■ **What you need to do**
Return all lines of the data in which the string "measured" occurs.

■ **Data extract**
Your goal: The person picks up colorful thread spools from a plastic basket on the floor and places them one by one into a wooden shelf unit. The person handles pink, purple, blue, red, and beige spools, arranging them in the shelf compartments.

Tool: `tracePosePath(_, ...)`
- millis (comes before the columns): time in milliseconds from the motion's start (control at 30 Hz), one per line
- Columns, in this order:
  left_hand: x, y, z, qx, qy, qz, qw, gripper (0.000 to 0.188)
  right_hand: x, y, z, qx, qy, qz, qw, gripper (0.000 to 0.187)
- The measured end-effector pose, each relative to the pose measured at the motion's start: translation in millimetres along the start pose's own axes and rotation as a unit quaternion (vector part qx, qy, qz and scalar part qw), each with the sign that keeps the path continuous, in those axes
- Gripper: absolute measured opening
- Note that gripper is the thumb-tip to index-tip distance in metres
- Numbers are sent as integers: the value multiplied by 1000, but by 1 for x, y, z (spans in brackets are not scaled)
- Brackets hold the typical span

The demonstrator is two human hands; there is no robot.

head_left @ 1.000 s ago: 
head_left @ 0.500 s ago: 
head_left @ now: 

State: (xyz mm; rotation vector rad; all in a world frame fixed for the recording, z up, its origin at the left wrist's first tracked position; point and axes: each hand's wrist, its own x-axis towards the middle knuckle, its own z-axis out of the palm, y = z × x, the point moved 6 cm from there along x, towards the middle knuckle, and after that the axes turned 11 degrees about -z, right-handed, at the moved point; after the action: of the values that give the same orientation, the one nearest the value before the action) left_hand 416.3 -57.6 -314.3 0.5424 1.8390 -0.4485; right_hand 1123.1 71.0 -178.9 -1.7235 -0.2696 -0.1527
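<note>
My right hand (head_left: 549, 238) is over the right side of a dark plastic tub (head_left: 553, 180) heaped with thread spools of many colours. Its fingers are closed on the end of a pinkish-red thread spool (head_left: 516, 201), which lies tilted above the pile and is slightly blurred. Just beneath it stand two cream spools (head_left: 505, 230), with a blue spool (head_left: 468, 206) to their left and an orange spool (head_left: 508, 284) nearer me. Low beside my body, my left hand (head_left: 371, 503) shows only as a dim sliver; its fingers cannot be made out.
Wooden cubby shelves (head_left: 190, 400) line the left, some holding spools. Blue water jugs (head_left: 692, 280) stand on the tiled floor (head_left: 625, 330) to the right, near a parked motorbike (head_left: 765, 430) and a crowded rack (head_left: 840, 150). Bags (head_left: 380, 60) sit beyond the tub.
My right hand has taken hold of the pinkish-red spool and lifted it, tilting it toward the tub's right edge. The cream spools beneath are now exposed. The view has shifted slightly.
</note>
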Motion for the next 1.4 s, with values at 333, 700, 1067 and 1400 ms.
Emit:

■ **Exercise solution**
- The measured end-effector pose, each relative to the pose measured at the motion's start: translation in millimetres along the start pose's own axes and rotation as a unit quaternion (vector part qx, qy, qz and scalar part qw), each with the sign that keeps the path continuous, in those axes
- Gripper: absolute measured opening

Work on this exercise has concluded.